Wann wird es alarmierend?
Wenn die Zahlen Monat für Monat von den hoffentlich vorliegenden Unternehmensplanungen abweichen, dann läuft etwas aus dem Ruder! Leider ist es in kleinen- und mittelständischen Unternehmen immer noch zu häufig der Fall, dass man es mit dem internen Rechnungswesen und der Buchhaltung nicht ganz so genau nimmt – Sie merken, das ist mein Lieblingsthema (lacht). Anstatt sich mit dem – durchaus lästigen – Papierkram zu beschäftigen oder einen Steuerberater zu beauftragen, wird lieber der nächste Auftrag vorbereitet. Der einzige Grund, warum dann doch die Buchhaltung gemacht wird, ist die Abgabefrist der in der Regel monatlichen Umsatzsteuervoranmeldung oder die monatliche Lohnsteuermeldung. Wer aber lediglich pflichtschuldig die Zahlen zum Finanzamt trägt, sich aber mit seinen laufenden Finanzen nicht eingehender auseinandersetzt, hat auch keinen Überblick und kann keine guten und richtigen Entscheidungen für die Zukunft treffen, weil dafür die objektive Grundlage fehlt.

Was sollte man tun, wenn man selbst für diese Dinge keine Zeit hat – oder es einem einfach nicht liegt?
Meine Empfehlung ist, sich in einem solchen Fall zum frühestmöglichen Zeitpunkt externe Unterstützung zu holen. Das muss nicht gleich ein Beratungsauftrag über mehrere Tausend Euro oder gar mehrere Zehntausend Euro sein, aber man sollte sich an jemanden wenden, der Erfahrung in diesem Bereich hat und eine Kurzanalyse bezüglich der Schwachstellen mit unverstelltem Blick vornehmen kann. In neun von zehn Fällen, die wir betreuen, ist es nicht fünf vor zwölf, sondern bereits fünf nach zwölf, weil einfach fast immer zu lange zugewartet wird, bis externe Hilfe in Anspruch genommen wird.
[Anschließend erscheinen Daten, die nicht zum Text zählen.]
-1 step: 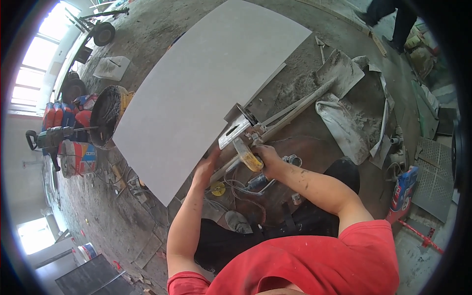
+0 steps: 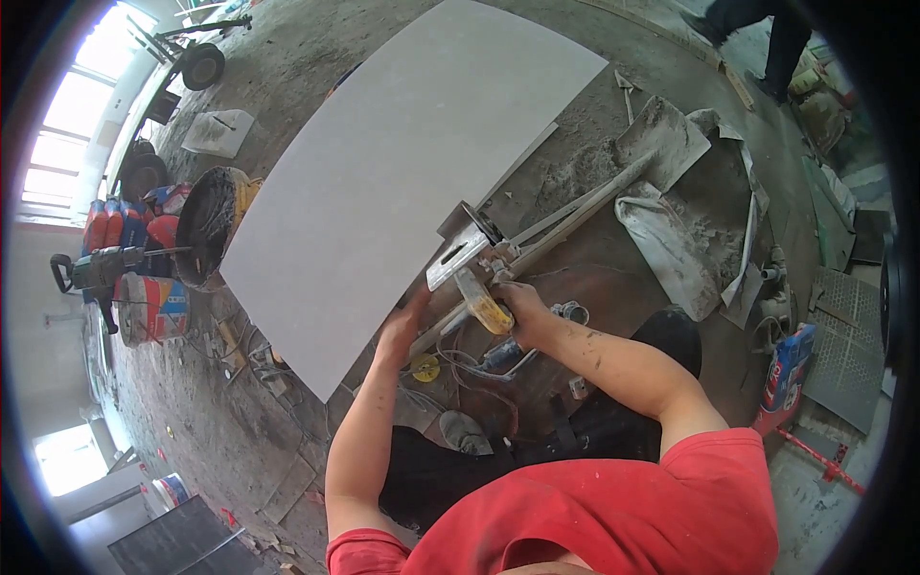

Wenn man feststellt, dass sich das Geschäft in die falsche Richtung entwickelt, sollte man sich also nicht wochen- oder gar monatelang selbst etwas vormachen und darauf hoffen, dass es schon irgendwie besser werden wird. Das nennt man auch „Prinzip Hoffnung“, was selten zu unternehmerischem Erfolg führt. Frühzeitig externe Hilfe in Anspruch zu nehmen, ist keine Schwäche einer Unternehmerin oder eines Unternehmers, sondern aus meiner Sicht unzweifelhaft eine Stärke.